** Opening The records block **

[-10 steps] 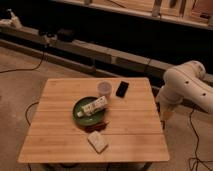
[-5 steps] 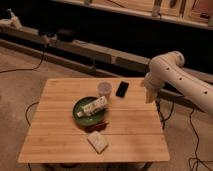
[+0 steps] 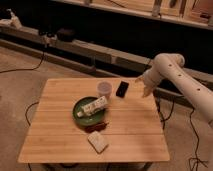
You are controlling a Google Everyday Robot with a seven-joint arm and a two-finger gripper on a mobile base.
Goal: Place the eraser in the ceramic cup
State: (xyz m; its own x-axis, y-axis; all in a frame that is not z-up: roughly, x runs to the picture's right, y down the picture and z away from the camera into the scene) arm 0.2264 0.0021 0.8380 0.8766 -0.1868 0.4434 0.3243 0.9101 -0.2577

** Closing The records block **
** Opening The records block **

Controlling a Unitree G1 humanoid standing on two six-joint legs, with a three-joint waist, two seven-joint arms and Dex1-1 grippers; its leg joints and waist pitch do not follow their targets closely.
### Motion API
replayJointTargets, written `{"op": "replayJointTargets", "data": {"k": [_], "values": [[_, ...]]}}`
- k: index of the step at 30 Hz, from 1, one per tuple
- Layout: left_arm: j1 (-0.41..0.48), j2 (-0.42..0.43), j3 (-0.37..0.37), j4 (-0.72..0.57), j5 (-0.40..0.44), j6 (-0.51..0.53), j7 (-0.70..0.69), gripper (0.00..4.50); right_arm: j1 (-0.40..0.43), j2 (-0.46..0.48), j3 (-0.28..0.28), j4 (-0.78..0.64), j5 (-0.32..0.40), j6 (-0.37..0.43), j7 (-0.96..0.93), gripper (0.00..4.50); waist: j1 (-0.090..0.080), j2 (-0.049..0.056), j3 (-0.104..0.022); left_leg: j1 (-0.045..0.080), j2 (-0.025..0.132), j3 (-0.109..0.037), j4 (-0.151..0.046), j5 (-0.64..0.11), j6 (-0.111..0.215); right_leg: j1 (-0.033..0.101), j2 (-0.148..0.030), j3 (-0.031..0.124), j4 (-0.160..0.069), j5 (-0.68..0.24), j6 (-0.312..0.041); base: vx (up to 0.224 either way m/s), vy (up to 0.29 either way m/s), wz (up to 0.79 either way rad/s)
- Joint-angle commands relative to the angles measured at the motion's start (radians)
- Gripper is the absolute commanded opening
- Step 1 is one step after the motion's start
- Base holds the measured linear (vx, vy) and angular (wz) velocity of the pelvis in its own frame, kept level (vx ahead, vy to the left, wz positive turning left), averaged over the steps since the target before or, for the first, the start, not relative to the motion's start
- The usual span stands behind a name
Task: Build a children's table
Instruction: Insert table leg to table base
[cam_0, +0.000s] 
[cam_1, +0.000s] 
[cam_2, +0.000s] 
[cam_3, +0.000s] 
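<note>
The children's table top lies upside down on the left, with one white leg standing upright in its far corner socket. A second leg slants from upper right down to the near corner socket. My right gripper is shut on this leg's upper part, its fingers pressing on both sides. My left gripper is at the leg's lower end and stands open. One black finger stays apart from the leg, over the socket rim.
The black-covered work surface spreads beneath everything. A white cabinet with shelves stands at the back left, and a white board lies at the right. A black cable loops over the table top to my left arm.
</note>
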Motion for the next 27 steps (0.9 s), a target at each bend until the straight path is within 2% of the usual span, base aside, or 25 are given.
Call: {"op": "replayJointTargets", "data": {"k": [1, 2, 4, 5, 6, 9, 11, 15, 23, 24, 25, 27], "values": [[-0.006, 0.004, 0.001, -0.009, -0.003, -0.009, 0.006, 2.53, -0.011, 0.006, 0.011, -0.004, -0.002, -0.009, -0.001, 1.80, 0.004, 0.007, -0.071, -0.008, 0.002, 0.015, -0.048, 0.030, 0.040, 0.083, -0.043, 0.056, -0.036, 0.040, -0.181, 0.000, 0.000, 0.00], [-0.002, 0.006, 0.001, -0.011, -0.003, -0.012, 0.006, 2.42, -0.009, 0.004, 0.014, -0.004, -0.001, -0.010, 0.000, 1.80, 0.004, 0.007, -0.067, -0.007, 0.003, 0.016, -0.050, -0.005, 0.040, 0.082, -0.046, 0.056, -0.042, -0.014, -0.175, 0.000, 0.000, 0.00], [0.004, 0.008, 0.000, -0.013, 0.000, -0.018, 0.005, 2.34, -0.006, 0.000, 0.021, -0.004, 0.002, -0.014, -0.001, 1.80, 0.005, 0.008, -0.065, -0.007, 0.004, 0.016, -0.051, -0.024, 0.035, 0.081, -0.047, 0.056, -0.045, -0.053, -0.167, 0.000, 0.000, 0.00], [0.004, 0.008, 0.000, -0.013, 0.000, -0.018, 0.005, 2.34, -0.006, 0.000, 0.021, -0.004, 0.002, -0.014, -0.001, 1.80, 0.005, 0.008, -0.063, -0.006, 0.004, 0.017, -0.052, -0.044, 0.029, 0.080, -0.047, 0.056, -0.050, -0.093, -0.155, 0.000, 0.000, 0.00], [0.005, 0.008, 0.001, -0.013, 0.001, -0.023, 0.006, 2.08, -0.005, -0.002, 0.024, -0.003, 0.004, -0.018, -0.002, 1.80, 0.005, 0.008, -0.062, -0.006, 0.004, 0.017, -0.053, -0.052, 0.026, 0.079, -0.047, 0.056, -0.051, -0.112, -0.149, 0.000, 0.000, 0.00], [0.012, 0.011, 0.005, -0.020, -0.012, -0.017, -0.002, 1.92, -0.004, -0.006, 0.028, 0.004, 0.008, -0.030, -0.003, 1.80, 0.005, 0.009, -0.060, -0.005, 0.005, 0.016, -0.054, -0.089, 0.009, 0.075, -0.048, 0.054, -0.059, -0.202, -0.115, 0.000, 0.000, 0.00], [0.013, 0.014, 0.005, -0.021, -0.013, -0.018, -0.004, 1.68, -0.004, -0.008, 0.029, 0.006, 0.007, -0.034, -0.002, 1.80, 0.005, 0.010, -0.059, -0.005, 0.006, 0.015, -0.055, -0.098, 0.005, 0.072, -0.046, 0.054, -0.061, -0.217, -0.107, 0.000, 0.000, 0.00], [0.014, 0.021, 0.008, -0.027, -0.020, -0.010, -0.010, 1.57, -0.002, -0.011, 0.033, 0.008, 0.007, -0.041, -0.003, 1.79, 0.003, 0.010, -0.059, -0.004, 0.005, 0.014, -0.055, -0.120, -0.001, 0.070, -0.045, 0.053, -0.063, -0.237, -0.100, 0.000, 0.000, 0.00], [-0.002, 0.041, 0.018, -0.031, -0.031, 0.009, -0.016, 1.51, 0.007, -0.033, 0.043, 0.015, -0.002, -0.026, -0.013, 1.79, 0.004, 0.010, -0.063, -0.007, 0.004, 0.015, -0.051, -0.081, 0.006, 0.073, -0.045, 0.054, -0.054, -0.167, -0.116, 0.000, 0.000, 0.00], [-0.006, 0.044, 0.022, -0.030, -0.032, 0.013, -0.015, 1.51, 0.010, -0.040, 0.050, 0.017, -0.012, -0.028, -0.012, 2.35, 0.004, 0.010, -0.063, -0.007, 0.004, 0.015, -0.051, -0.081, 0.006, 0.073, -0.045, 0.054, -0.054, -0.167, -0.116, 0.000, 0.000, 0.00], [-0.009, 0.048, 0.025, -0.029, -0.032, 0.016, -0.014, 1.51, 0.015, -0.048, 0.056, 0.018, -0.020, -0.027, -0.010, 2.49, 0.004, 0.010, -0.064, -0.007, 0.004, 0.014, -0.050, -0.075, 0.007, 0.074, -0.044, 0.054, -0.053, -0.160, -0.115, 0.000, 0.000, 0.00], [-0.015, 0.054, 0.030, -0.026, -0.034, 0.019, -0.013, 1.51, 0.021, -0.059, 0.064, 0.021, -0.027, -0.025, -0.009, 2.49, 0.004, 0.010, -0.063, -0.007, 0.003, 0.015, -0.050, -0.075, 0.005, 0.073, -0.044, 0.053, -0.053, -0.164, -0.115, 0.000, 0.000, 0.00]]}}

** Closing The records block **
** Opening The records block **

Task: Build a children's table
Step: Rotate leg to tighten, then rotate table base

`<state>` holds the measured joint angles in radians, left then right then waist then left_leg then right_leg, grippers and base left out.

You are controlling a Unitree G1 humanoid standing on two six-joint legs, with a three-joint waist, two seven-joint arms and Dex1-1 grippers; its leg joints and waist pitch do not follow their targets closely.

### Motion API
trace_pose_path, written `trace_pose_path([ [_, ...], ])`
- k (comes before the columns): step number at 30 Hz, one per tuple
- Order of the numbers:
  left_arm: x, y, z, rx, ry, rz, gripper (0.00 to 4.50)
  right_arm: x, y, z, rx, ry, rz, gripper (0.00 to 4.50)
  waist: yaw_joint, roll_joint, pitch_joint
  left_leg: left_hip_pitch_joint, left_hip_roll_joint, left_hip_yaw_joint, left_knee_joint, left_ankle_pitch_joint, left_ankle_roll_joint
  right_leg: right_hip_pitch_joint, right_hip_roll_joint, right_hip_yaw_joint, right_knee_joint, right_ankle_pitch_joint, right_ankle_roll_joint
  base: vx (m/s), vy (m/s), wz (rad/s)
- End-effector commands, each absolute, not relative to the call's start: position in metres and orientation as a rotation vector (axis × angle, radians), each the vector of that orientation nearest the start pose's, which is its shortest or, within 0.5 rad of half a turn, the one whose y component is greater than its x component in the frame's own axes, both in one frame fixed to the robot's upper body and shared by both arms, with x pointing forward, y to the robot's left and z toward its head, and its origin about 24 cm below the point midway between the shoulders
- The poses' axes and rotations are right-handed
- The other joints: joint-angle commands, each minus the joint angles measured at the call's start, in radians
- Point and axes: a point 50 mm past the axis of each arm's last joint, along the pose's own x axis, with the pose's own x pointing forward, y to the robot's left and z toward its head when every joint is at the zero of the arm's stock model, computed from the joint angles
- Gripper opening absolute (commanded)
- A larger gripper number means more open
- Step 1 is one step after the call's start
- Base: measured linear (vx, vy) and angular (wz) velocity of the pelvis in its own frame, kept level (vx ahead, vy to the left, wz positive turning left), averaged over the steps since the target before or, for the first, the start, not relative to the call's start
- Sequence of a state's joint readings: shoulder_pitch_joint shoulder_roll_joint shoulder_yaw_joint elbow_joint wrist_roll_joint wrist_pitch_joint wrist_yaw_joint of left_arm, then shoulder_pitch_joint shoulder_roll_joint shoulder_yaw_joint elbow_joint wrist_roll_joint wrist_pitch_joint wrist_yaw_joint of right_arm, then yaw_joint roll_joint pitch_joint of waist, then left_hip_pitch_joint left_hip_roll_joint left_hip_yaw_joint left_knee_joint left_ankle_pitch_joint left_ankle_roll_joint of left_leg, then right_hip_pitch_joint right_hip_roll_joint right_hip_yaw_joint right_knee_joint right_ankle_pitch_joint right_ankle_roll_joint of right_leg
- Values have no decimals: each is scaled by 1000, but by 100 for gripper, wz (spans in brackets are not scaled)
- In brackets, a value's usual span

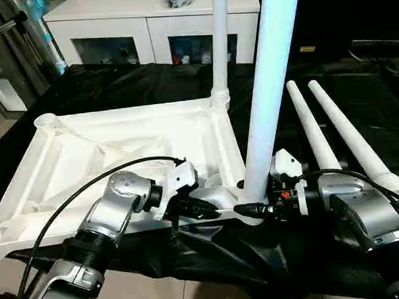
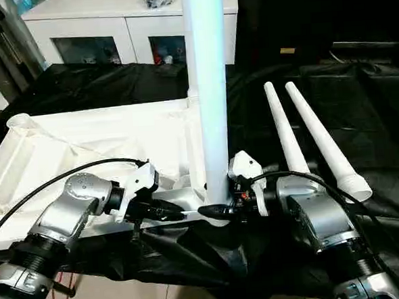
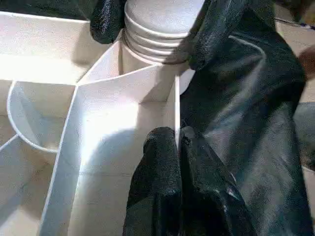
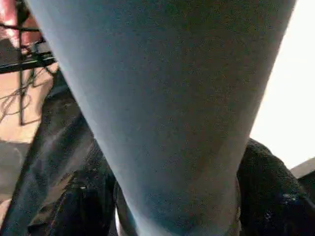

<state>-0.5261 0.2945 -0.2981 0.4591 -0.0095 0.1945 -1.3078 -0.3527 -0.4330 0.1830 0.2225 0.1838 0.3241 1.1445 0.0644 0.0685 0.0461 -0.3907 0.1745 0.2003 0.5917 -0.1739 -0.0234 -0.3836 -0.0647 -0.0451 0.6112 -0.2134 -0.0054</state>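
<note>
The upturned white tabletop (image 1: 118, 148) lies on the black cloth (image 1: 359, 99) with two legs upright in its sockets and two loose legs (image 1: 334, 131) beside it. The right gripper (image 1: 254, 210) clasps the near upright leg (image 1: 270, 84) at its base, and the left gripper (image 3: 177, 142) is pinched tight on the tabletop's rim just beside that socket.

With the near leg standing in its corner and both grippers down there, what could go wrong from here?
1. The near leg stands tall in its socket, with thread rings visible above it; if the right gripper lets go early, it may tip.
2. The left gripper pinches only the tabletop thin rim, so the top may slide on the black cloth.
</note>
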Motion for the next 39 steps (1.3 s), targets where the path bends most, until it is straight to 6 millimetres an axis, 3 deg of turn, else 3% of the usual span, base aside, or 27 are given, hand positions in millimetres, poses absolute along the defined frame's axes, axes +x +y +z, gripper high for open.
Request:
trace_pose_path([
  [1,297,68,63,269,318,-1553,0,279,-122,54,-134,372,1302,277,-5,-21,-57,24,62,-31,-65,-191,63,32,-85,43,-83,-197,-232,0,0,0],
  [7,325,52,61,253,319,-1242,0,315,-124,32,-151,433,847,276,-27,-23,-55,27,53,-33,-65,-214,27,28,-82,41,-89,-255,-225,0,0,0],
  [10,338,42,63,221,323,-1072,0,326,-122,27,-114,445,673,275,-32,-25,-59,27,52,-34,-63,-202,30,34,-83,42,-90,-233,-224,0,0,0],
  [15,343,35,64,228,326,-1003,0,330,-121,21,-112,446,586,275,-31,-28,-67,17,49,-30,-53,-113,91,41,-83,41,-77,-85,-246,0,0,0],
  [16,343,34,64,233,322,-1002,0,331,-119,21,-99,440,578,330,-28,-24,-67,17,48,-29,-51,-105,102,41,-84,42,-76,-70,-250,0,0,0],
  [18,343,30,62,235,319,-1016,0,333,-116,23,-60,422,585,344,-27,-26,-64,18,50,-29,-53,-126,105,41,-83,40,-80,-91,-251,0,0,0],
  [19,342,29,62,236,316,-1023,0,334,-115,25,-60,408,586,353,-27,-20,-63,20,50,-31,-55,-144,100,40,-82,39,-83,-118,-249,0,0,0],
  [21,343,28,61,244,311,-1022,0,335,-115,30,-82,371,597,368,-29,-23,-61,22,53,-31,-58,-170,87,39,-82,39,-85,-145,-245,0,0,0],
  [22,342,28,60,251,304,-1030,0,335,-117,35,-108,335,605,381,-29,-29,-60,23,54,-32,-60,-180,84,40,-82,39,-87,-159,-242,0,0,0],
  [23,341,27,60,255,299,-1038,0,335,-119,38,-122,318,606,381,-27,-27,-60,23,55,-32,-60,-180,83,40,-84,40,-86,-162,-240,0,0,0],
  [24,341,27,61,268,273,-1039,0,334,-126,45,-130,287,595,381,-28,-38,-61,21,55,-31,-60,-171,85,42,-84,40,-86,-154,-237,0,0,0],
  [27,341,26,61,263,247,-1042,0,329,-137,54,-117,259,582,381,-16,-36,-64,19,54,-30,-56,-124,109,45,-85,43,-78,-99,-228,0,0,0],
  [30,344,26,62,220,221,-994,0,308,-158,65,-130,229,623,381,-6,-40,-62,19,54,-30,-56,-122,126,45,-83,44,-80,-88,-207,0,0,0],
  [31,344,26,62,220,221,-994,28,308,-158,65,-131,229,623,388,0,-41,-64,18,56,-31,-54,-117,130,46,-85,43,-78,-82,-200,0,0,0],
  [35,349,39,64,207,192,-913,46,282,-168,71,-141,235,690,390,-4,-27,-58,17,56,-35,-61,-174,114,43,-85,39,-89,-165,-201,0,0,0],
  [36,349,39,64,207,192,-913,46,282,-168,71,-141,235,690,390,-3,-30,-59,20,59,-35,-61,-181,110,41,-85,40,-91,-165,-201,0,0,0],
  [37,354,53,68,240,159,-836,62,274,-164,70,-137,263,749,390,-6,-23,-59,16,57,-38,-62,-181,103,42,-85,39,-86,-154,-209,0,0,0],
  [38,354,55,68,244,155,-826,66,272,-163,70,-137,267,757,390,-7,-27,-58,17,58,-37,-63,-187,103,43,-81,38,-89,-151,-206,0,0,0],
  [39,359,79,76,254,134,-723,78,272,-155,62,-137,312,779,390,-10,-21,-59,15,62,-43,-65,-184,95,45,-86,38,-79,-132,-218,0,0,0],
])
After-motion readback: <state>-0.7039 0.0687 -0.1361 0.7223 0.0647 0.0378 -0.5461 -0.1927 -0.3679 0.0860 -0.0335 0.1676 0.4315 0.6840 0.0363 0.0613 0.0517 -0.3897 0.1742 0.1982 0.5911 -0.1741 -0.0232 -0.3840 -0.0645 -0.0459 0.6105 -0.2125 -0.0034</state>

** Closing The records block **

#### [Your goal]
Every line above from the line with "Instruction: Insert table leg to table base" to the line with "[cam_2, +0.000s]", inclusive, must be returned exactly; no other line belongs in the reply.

#### [Reply to the exercise]
Instruction: Insert table leg to table base
[cam_0, +0.000s] 
[cam_1, +0.000s] 
[cam_2, +0.000s] 

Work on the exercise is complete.